Exercise brief: Lines below starting with the line with "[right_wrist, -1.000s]" and going on through the line with "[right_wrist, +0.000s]" must be output exactly; the rest of the records must be left out.

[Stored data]

[Start of Attachment]

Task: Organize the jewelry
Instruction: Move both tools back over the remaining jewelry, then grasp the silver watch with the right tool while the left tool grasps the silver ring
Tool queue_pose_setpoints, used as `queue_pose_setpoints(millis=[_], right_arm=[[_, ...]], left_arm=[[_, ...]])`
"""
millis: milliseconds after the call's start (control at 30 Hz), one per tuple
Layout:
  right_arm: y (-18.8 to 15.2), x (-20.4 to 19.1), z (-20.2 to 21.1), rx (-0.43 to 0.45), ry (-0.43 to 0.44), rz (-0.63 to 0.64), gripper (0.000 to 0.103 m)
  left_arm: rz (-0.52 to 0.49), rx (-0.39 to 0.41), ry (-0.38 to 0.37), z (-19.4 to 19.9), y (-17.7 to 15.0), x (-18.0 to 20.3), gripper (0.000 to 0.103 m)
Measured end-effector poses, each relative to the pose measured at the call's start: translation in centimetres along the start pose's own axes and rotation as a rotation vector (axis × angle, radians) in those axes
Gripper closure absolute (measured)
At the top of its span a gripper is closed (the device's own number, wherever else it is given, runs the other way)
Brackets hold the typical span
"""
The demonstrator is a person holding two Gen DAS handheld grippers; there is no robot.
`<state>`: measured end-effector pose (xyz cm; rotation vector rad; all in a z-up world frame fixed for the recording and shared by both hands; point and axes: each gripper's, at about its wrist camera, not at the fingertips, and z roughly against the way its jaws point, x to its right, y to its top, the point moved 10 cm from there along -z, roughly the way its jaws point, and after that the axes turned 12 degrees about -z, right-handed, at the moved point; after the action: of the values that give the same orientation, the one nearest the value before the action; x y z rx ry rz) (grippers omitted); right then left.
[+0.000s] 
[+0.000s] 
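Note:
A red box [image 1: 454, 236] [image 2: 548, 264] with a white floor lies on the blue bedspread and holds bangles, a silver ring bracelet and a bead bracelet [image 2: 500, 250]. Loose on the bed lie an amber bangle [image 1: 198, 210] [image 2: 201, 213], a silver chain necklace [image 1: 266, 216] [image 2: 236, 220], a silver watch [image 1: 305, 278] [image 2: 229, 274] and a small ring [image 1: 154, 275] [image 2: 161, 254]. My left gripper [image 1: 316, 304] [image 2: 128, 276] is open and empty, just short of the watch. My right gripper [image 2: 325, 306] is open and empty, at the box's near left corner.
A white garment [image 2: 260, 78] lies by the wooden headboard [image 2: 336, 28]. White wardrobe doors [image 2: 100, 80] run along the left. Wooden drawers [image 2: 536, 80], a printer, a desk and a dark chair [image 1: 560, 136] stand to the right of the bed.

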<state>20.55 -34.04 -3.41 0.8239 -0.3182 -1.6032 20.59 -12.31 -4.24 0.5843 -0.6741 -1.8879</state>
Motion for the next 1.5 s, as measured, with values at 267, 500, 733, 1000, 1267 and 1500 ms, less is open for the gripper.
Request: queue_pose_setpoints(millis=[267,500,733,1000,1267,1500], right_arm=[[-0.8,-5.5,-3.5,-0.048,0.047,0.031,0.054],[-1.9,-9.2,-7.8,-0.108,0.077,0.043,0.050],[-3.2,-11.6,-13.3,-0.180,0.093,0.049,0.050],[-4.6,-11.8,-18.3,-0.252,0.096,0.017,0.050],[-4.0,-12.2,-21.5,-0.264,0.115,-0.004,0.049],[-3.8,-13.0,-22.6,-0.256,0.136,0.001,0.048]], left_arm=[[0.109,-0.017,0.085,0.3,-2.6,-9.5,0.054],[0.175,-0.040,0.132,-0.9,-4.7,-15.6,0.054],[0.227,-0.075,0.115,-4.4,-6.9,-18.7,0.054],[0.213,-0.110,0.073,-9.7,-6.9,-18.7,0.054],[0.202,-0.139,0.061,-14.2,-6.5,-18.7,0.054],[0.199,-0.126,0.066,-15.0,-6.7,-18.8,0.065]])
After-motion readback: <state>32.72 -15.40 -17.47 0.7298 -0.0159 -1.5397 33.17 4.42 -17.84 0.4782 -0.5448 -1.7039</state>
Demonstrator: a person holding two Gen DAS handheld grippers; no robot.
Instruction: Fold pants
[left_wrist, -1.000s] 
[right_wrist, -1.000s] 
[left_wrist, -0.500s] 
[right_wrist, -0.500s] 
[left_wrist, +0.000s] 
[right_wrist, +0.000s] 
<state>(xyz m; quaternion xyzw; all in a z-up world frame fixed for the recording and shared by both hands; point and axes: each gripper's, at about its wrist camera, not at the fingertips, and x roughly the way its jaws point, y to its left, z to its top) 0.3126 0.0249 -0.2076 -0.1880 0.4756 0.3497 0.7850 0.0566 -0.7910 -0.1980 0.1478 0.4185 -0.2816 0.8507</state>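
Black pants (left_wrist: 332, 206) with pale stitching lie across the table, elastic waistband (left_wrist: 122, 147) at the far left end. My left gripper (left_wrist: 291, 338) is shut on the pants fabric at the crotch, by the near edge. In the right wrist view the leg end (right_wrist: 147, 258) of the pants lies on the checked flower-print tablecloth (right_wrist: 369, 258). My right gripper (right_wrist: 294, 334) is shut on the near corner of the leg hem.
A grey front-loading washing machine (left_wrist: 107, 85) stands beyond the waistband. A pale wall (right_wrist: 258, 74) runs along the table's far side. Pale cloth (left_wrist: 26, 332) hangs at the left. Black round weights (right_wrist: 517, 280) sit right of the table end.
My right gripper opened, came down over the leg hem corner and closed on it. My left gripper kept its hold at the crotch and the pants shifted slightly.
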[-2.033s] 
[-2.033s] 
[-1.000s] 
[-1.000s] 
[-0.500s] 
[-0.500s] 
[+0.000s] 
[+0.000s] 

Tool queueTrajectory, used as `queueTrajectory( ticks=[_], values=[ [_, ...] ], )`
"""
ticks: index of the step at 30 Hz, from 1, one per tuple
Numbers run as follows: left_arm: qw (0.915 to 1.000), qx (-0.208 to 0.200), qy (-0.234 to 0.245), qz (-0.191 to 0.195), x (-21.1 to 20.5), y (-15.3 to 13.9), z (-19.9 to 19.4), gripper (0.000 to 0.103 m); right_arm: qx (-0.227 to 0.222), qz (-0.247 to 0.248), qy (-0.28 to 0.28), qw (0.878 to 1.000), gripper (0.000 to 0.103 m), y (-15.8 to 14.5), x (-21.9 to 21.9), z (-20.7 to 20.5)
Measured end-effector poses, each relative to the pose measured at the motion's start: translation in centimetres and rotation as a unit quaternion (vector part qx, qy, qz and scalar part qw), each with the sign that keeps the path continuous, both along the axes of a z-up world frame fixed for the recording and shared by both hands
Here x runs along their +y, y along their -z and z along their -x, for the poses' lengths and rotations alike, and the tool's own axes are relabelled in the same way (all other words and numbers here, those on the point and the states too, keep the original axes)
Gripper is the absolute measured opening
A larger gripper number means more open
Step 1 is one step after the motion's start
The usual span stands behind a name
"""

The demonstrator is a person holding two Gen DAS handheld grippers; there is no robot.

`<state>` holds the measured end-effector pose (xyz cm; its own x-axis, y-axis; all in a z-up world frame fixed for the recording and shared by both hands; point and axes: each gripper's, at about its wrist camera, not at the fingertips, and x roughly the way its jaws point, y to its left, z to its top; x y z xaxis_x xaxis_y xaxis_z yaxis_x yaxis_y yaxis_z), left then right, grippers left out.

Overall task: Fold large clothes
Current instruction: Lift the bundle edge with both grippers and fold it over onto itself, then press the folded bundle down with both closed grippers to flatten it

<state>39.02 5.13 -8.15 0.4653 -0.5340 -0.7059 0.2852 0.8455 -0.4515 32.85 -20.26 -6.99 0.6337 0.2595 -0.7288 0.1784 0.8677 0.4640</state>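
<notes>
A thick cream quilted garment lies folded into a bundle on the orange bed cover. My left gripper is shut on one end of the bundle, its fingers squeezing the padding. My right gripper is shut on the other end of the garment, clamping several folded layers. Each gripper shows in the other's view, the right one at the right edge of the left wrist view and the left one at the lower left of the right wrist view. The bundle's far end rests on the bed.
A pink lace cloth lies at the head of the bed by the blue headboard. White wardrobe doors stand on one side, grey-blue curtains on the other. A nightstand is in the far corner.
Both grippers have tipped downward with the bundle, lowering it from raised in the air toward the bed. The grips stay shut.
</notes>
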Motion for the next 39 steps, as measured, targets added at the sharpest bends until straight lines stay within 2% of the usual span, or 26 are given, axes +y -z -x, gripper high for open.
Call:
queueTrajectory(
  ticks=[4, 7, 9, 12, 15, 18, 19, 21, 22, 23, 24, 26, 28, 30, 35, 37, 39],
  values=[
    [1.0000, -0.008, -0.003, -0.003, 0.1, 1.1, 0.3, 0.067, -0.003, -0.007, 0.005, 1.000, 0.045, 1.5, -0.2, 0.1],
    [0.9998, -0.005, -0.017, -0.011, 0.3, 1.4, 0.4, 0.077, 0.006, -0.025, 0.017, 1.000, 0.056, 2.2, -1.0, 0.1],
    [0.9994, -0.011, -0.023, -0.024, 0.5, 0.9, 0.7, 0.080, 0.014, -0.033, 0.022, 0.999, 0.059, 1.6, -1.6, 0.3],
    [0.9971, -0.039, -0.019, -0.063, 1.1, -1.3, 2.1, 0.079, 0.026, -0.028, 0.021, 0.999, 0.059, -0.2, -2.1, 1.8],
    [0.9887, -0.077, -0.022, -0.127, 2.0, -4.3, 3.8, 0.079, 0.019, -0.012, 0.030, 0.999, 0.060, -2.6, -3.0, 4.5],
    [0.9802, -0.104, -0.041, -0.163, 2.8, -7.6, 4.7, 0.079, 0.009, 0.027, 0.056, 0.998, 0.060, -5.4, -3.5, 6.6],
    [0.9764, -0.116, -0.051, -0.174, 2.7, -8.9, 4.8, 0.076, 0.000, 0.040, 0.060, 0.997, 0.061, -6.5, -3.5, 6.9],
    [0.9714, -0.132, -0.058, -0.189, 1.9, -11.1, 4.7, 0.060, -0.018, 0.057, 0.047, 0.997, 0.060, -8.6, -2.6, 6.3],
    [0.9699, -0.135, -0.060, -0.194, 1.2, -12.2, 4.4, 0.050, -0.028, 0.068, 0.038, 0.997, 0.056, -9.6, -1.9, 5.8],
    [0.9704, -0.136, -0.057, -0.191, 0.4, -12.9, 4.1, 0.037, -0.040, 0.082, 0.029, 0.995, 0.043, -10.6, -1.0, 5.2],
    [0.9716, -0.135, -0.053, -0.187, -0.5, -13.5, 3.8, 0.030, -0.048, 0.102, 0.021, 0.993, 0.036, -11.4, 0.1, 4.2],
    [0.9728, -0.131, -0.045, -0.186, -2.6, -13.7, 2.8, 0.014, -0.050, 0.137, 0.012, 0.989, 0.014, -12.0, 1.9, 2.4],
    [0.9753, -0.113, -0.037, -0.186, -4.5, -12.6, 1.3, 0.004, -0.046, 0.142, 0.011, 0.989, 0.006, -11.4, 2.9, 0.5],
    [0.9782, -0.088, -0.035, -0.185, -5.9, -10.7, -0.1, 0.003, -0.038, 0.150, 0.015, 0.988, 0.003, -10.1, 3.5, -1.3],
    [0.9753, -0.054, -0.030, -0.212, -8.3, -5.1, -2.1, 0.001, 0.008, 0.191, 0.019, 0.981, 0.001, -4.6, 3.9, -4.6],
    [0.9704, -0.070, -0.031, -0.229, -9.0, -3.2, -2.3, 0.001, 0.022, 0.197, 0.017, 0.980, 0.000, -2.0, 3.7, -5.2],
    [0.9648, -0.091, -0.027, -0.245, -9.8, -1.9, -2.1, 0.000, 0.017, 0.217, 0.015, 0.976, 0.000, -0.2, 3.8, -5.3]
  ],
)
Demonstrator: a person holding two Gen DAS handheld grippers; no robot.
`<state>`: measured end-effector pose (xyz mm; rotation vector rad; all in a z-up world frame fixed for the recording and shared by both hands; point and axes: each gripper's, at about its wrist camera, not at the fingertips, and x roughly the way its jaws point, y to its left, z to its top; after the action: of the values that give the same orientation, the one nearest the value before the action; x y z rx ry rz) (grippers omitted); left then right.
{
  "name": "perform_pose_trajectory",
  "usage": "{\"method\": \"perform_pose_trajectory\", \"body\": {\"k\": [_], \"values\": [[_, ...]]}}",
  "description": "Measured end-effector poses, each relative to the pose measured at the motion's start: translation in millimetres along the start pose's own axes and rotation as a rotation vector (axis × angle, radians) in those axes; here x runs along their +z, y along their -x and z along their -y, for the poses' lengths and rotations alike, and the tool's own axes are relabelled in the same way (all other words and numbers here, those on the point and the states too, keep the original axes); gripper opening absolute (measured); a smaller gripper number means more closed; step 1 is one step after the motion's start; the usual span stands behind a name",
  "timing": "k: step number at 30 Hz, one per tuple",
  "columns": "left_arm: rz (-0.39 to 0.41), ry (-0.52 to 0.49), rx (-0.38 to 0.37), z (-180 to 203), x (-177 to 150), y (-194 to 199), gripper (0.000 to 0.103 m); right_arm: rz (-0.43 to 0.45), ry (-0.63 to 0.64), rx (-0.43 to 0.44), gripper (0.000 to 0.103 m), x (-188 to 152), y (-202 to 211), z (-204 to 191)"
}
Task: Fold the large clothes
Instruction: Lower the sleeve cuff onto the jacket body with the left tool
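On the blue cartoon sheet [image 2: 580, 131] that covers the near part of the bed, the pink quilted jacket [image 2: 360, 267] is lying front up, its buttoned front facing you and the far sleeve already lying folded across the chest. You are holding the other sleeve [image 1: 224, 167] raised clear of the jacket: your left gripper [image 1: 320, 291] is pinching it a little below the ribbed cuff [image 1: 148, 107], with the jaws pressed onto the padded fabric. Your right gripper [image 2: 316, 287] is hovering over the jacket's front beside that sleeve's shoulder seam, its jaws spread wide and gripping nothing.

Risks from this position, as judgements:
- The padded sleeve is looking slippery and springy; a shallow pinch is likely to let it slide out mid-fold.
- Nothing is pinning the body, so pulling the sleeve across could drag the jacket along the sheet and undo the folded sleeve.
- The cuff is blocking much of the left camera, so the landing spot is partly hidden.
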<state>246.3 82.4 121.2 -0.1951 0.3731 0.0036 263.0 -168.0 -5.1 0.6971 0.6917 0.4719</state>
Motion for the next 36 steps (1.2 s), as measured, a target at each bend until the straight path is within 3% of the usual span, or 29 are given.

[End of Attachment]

Task response:
[right_wrist, -1.000s] 
[left_wrist, -0.500s] 
[right_wrist, -0.500s] 
[left_wrist, +0.000s] 
[right_wrist, +0.000s] 

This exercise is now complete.